Homilies,  Year B

Fourth Sunday of Advent – 2020

When I once visited Nazareth, it was quite a delight to discover the Church of Mary’s Well. It is an Eastern Orthodox Church and is some distance, on the other side of the town, from the more familiar Basilica of the Annunciation. The reason why this Church of Mary’s Well was of such interest was because of the legend with which it is associated.  According to an ancient legend it was at the well, over which the church is built, that Mary first encountered the angel which had come to bear her the news of her pregnancy.  However, Mary had taken fright at this initial encounter and ran back to her home, where the angel re-presented in the form of the story that we have just heard.

Taken on its own the story of the Annunciation, the story of the angel’s proclamation to Mary that she would conceive and bear a child, tends to leave us thinking that Mary’ acceptance of the news was rather quick in its response.  However, when we put the story alongside the legend associated with the Church of Mary’s well, we realise the intense personal struggle taking place in Mary as she was confronted with the surprising word of God.  Even as the text of the gospel passage itself states Mary is deeply disturbed.  The word of God that comes into our hearts is, therefore, a disturbing word.  It unsettles us.  It opens deep questions within us.  It breaks open our complacency and our ordinary patterns of hearing and seeing.  It opens the place of emptiness within us that awaits it fullness.  This, indeed, is the biblical meaning of virginity.  The virgin is the one with the barren womb awaiting its fecundity, its life.  The virgin motherhood of Mary is a critical understanding for us because it signifies so dramatically how God brings fullness out of emptiness, hope out of despair, promise out of hopelessness, life out of death.

Such transformation is not instant.  It is a process of growing recognition of where and how our hearts are empty, where and how a sense of quiet despair works, where and how we are brought up against the experience of dead ends and lifelessness. All the uncertainty of COVID, and the unsettling development of a new outbreak not far from us and so close to Christmas, is such an experience of scriptural barrenness for us. And yet, the example of Mary teaches that in those experiences which deeply disturb us, something unexpected may be given to us. Those experiences hollow us out, so that we might receive something new. When the Word of God comes into the life of Mary her very innocence is disturbed.  She is left to struggle with all the ambiguity of her situation.  Yet, it is in her deep attentiveness to this new situation that the life of God grows within her.  Maybe it is not surprising, then, that the English spiritual writer, Sebastian Moore, writes somewhere that what we need is not so much conversion from sin, but conversion from innocence.  We are led by the Spirit of God into a conversion from the misplaced effort to construct a life that’s immune from disturbing questions, from the need to have everything perfect.
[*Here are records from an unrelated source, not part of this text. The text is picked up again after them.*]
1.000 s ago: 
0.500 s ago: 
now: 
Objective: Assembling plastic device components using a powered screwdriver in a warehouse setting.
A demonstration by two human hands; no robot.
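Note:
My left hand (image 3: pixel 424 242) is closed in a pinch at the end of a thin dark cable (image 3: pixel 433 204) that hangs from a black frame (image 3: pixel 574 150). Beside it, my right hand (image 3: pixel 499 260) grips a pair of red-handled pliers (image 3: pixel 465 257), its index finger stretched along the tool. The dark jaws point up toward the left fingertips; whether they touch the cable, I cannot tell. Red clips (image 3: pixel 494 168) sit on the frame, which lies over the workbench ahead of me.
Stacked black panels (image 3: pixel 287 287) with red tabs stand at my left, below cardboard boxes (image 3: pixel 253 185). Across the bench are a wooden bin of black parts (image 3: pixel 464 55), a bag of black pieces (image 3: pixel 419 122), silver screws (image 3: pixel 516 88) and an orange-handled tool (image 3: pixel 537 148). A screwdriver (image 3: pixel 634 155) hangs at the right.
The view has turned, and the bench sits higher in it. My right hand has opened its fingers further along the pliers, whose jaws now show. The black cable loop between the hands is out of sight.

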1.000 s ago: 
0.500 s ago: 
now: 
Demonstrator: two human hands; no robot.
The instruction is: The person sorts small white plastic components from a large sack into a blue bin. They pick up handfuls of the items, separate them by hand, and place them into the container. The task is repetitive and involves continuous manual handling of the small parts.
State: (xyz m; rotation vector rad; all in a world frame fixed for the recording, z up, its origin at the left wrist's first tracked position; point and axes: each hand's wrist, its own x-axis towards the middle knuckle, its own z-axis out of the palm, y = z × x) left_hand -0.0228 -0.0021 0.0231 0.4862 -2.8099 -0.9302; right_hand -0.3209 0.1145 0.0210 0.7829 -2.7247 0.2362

In this final week before Christmas, we are given a very particular image in the gospel.  We are given the image of a young girl deeply disturbed by what lays ahead of her.  We are given the image of a great paradox: the pregnant virgin.  In the place of her emptiness the Virgin has hoped. She has said ‘yes’ to the God that she has encountered in her disturbance.  And Life has come into our broken world. May it come into our world, in new and unexpected ways, even as we face the anxiety and the uncertainty of these days ahead.